Given the vertex list and an adjacency matrix, you can now use the graphMatrix() class which contains useful helper functions for associating graph labels with index values (and vice versa). Use this class and these helper functions to write up two additional functions: getEdges() and areAdjacent().

# A string, label, storing the vertex label being queried
# The corresponding row in the adjacency matrix for the query
# The row will be a list of bools (0 or 1) of length equal to the number of vertices
List[bool] graphMatrix.getEdges(str label):

getEdges is an accessor function – we are often interested in looking up a vertex by its’ string label but the matrix stores its edges based on an index value. Your implementation here should take in the label, convert it into the corresponding index, and then return the list of edges associated with that vertex. Again because we are storing the full 2D matrix and not the upper diagonal, this is a fairly straightforward function so don’t overthink it! Your output should have one entry for every vertex in the graph.

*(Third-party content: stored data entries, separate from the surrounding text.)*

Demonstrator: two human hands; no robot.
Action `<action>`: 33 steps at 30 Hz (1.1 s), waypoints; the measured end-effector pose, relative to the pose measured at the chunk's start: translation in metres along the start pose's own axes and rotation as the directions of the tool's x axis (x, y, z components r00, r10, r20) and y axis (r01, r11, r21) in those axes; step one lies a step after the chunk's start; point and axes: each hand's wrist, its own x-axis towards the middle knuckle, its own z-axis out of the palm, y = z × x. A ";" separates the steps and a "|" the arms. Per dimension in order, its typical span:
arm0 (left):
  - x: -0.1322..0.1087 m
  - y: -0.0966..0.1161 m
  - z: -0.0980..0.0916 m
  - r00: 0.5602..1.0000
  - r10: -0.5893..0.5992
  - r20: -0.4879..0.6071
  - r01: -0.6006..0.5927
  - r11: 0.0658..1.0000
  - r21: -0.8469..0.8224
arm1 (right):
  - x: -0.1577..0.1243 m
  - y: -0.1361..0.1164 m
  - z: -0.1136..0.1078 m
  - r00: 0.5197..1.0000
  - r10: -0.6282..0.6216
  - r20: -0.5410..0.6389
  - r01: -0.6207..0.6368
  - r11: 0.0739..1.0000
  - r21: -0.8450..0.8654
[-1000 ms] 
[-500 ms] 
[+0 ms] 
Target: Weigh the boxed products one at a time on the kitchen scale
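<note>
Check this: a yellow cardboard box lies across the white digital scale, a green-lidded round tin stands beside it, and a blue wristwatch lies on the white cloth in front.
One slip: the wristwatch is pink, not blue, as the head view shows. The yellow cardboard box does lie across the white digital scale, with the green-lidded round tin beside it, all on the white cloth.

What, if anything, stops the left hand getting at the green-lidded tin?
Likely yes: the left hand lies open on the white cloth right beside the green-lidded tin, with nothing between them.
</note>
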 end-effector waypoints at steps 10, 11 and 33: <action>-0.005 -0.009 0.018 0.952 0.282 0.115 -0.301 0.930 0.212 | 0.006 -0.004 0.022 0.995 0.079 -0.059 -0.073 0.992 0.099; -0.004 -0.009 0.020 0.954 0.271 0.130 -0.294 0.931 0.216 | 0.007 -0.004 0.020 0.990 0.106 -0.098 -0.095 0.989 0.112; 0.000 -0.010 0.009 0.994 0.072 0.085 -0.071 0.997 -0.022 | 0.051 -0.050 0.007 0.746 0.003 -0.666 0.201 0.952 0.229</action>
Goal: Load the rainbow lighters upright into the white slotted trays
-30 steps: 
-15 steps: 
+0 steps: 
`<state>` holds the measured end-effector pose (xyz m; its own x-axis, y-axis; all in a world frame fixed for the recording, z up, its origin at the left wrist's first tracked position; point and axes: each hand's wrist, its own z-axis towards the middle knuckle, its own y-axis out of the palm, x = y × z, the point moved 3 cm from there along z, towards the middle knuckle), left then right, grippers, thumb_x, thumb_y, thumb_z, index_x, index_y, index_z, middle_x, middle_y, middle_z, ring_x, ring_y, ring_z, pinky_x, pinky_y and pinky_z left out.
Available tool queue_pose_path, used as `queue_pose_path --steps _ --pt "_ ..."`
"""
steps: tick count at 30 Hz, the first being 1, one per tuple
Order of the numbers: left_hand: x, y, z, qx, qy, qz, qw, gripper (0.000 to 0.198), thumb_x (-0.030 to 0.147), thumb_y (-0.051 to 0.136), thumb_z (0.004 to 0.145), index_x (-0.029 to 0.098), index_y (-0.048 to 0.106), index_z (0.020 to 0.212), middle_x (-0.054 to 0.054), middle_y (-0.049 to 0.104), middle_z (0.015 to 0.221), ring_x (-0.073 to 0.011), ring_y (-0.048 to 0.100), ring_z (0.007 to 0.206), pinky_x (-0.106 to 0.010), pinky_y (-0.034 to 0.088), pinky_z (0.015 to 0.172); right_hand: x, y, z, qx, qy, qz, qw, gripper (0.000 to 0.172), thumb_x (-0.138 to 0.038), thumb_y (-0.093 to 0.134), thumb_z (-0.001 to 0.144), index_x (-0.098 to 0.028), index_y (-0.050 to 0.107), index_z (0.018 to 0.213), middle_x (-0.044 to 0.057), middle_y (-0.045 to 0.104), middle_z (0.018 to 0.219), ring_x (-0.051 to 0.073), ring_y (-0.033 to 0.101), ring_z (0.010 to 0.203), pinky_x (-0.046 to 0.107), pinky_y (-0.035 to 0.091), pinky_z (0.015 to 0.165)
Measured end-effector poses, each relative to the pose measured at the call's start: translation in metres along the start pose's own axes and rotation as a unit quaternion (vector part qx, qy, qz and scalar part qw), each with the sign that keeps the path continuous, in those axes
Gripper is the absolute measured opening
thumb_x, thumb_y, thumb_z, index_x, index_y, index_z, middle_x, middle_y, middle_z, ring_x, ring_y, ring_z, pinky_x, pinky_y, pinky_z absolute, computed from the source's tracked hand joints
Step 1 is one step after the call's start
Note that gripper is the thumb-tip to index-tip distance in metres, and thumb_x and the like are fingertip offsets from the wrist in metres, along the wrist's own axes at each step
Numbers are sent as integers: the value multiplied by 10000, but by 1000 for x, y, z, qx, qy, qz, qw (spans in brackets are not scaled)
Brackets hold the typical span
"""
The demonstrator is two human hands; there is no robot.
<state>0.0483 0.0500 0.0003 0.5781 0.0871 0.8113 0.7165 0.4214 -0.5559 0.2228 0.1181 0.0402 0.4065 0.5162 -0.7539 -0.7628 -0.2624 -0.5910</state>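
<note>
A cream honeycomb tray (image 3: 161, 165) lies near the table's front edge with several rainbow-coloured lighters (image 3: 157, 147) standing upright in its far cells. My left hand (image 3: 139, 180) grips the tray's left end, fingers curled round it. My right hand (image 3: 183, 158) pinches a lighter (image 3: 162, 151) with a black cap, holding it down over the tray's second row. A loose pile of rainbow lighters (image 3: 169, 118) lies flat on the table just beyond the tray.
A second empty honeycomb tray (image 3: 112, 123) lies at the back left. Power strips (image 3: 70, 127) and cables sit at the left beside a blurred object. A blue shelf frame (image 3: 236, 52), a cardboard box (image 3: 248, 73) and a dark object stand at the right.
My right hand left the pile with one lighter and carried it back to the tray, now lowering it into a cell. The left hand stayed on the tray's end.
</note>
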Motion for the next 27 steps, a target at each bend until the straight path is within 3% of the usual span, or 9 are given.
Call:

# A string, u, the label of one vertex being queried
# A string, v, the label of the other vertex being queried
# A bool value indicating if vertices u and v are adjacent
bool graphMatrix.areAdjacent(str u, str v):

areAdjacent is another accessor function – given two vertex labels the function should convert the labels to integer indexes and lookup (and return) the corresponding entry in the adjacency matrix.

Part 3: Graph Coloring

# A list of strings containing the vertex labels for all vertices
# A list of ints containing the color label for all vertices
# The order of integers should match the order of strings. 
# (If inList[0]="Vertex1", then outList[0] should be Vertex1's color label.)
List[int] graphMatrix.colorGraph(List[str]):

As shown in chass, the graph coloring heuristic we are using is very simple – when at an unlabeled vertex, check all adjacent vertices for colors and pick the first color which does not belong to any neighbor. (When the neighbor vertex does not yet have a color, we can ignore it). This approach will not guarantee an optimal (or even very good) coloring scheme but if we enforce a specific order of vertices to visit, it will result in a consistent coloring scheme.

For example, if we ‘visit’ vertices in alphabetical order (A, B, C, D, E) then the heuristic will produce the following labeling (we often represent colors by numbers for convenience):

However, if we ‘visit’ vertices in based on the highest degree to lowest degree (C, D, A, B, E) we get a similar (but distinct) labeling:

You should return a list based on the same order of the input vertices only containing an integer ‘color’ rather than a string label. Your function will be graded for an exact reproducibility of the color labeling for a given input but you should be aware that there are usually many valid colorings. In larger, more complex examples, this can result not just a different labeling but a different total number of colors. For the purposes of our motivating problem, we would likely run our heuristic several times on different inputs to try to approximate the smallest total set of colors is the number of unique exam slots we need to schedule all exams without any course conflicts. As this cannot be reasonably graded, I leave it as an exercise to the reader.

CONSIDER: To get the best possible solution, what is the first vertex we want to visit? What is the last possible vertex we want to visit? If you are interested, try out a few different vertex orderings and see if one consistently outperforms.